Building on the province's world-class education and skills training system is part of the government's economic plan for Ontario. The four-part plan is building Ontario up by investing in people's talents and skills, making the largest investment in public infrastructure in Ontario's history, creating a dynamic, innovative environment where business thrives, and building a secure retirement savings plan.
- Ontario has improved the education system through steps such as implementing full-day kindergarten, which serves more than a quarter of a million students every year, launching innovations such as experiential learning pilot programs, and providing almost $1.3 billion in student loans and grants in 2014–15.

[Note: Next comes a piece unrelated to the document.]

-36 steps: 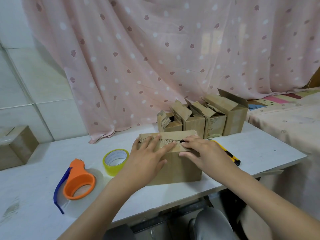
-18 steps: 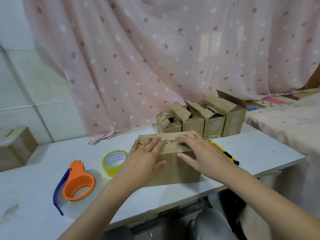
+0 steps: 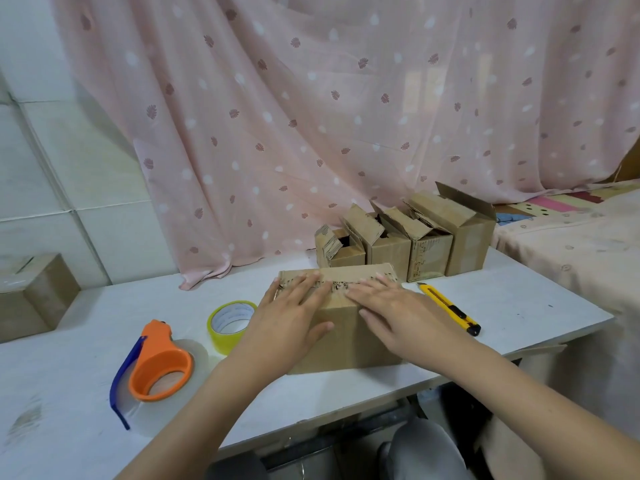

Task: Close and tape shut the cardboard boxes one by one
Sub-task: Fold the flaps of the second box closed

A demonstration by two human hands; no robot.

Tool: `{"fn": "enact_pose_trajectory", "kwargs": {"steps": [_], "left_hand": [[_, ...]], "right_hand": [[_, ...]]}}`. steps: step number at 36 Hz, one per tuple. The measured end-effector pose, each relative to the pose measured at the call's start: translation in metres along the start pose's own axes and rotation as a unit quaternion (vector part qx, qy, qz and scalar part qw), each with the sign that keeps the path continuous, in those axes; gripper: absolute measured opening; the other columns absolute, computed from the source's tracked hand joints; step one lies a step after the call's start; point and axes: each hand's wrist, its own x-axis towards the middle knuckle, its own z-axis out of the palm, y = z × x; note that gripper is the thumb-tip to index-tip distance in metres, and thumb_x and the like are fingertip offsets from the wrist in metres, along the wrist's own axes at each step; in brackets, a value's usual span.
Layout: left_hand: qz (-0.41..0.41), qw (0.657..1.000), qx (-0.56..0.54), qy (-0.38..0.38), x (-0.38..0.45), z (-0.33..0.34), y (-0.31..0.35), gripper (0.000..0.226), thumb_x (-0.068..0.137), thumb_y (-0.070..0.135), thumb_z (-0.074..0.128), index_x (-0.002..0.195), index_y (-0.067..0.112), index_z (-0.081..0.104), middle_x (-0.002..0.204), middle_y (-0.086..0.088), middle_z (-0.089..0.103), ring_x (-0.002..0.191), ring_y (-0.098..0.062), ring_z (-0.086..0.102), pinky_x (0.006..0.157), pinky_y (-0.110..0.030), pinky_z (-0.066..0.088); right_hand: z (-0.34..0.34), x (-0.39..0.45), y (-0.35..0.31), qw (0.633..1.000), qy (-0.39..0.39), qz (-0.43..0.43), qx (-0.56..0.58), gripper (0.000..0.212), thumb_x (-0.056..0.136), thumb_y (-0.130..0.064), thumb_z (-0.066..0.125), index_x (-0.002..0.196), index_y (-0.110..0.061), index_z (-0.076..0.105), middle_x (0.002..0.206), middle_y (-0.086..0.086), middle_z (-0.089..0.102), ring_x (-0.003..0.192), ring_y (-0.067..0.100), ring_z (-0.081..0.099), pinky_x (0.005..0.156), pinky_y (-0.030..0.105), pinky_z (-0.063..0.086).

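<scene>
Pink leaf-printed curtain (image 3: 311,116) hangs behind your white tabletop (image 3: 519,306), and the brown cardboard box (image 3: 341,334) you are closing sits at the near edge, right in front of you. Your left hand (image 3: 291,317) lies flat on the left part of its top, fingers straight and spread, gripping nothing. Your right hand (image 3: 391,310) presses the right part the same way, fingers extended toward the ragged seam where the flaps meet. Neither hand has hold of any tape.

Both tapes are to your left: the small yellow tape roll (image 3: 230,322) just beside the box, and the clear roll in the orange dispenser with the blue blade guard (image 3: 156,362) nearer the table edge. A yellow utility knife (image 3: 450,308) lies to the right of the box. Behind it, four small open cardboard boxes (image 3: 401,237) wait with their flaps up.

The likely trouble is the flaps springing open once you lift a hand for tape, so keep one palm down. The flap edges look torn, so tape may bond poorly there. Mind the box sliding toward the near edge under your push, and the knife close to your right wrist.
</scene>
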Motion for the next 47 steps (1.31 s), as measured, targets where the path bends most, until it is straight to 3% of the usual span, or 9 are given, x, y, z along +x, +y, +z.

- The government is investing an additional $250 million over two years — to more than $565 million — in the Ontario Youth Jobs Strategy to provide employment and skill development opportunities for up to 150,000 youth.
- Ontario invests more than $1 billion annually in employment and training programs and services through Employment Ontario.
“It is my goal to ensure that every worker has the training or postsecondary education needed to participate in the knowledge economy we are building in our province. I want to thank the members of the expert panel for agreeing to develop a strategy to build up one of Ontario’s greatest strengths as a place to do business — our skilled and educated workforce.”